For breakfast we like to poach eggs in salsa.

post #12 of 16
Quote:
Originally Posted by Cerise View Post
 

I would stay away from the bottled/jarred products, and make it fresh, i.e. pico with fresh tomatoes, avocado, mango, strawberries or watermelon.  Add cilantro and fresh lime juice & red onion.   Serve over seafood or fish tacos.
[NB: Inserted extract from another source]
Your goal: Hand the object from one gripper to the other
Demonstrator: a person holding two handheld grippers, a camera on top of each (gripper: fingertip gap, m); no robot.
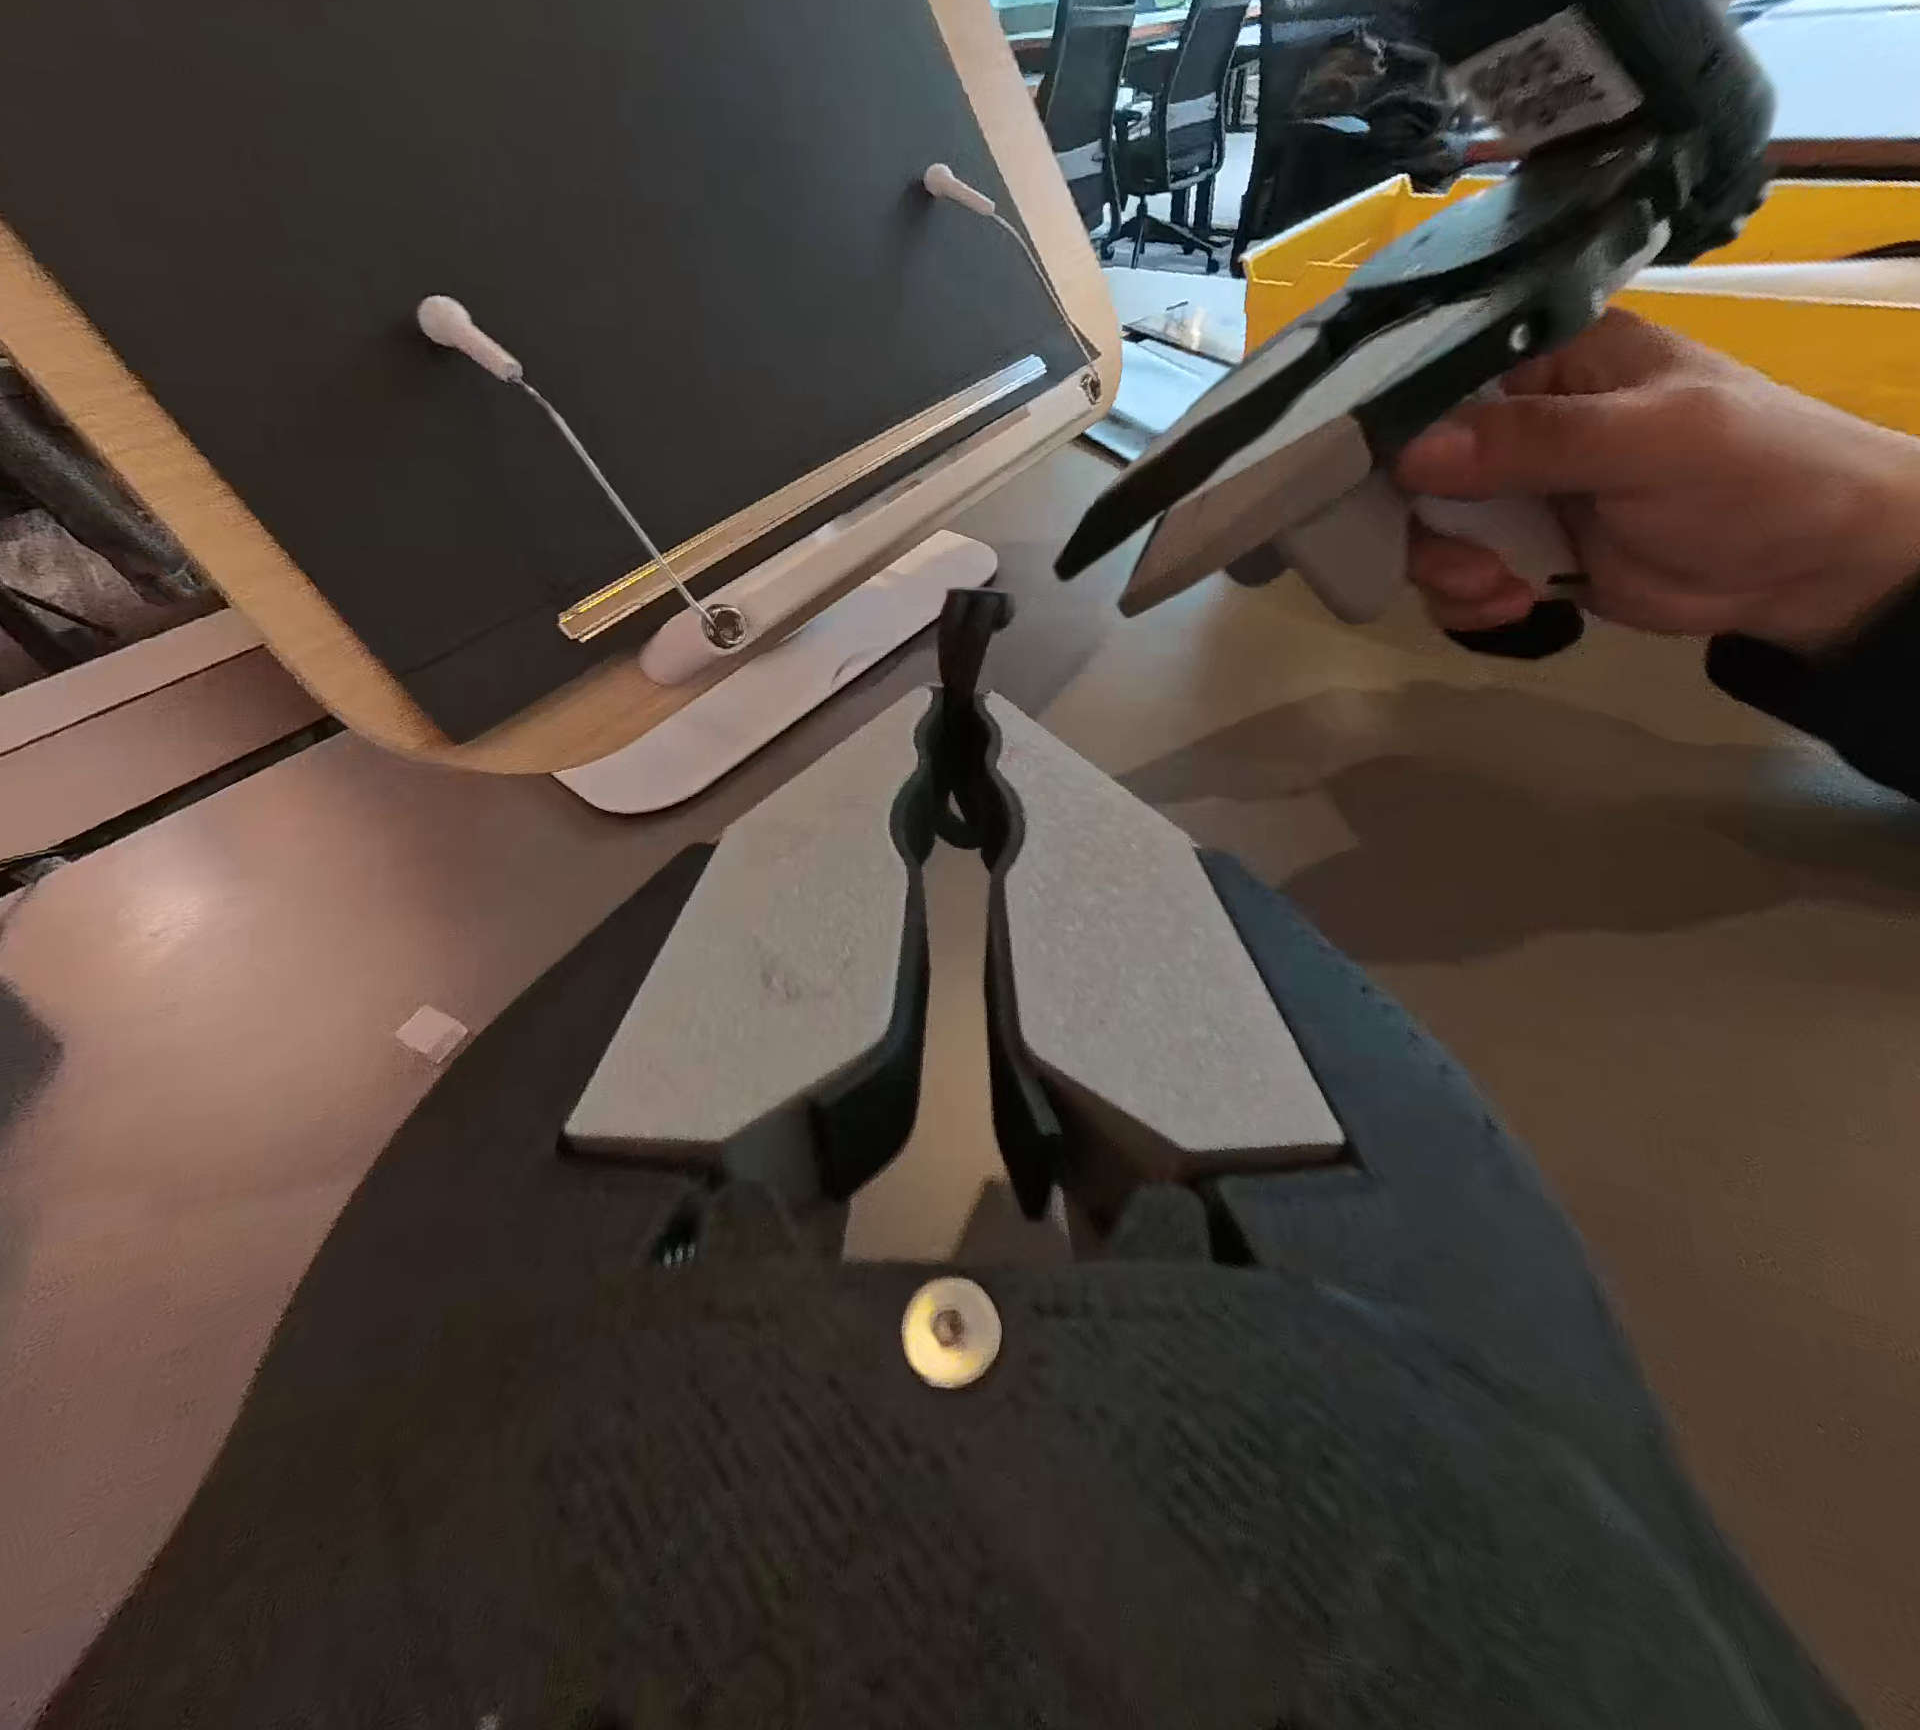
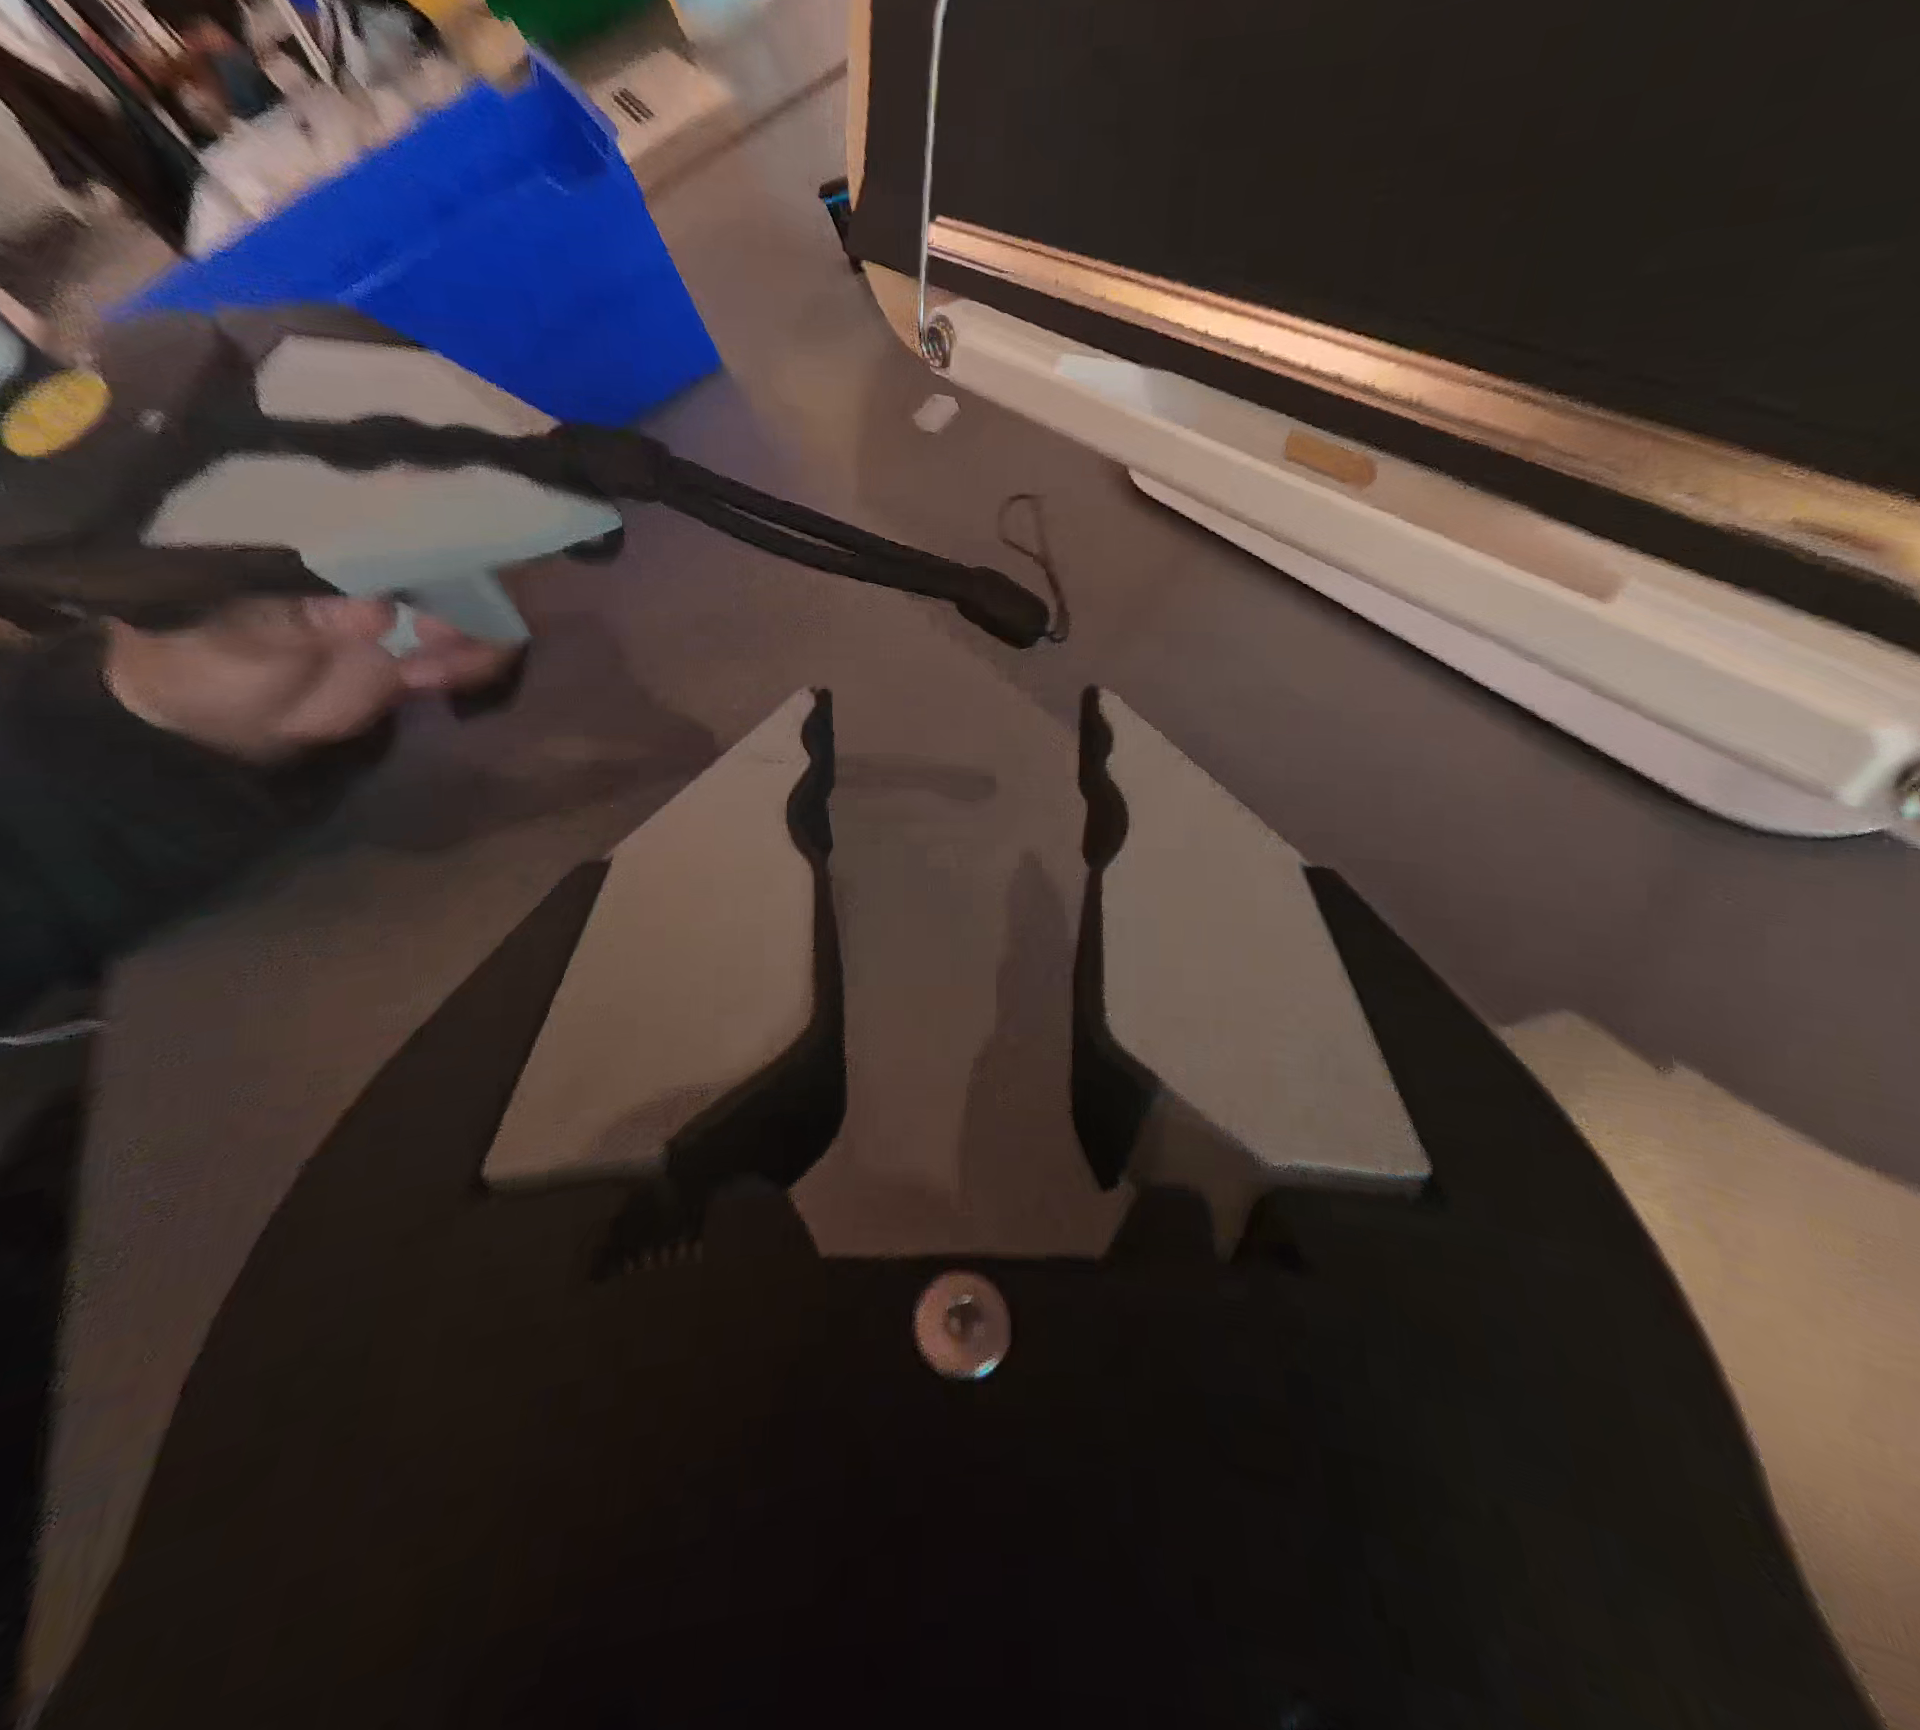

Couldn't agree more, having that mix over tacos can make or break it.

post #13 of 16

Bottle or jarred products must be "canned."  By definition that means bringing them to a temperature of at least 240 deg F which changes the nature of many ingredients, including tomato based ingredients.  It can actually hve a positive effect on some ingredients, including many of those based on hot or spicy flavorings.

 

TRIVIA:  The word "salsa"  is both an Italian and a Spanish word and in both cases it simply means "sauce."  No tomatoes, not hot pepppers are required.  It applies equally to pan sauce, hollandaise, bernaise, salsa verde etc..  

post #14 of 16
Quote:
Originally Posted by jlh2003 View Post

Atop some grilled fish marinaded in Italian dressing, with some poached shrimp

Just curious....won't the acid in a vinaigrette (Italian dressing) cook the fish past cerviche and into mush?
The cotton farmer (hubs #2) ruined a few lbs of gorgeous shrimp, just off the boat, with this treatment.
I tried my best and managed to gag a couple down but that was it lol.
Did he just leave it sitting too long?

mimi
post #15 of 16
Quote:
Originally Posted by flipflopgirl View Post

Just curious....won't the acid in a vinaigrette (Italian dressing) cook the fish past cerviche and into mush?
The cotton farmer (hubs #2) ruined a few lbs of gorgeous shrimp, just off the boat, with this treatment.
I tried my best and managed to gag a couple down but that was it lol.
Did he just leave it sitting too long?

mimi

My guess would be yes he left it sitting to long, when I do it its more of a coating, I only let it sit 5-10mins at most 15-20 in the Italian dressing.
post #16 of 16
Thanks.
Just one of many reasons I switched the farmer out for the fisherman lol.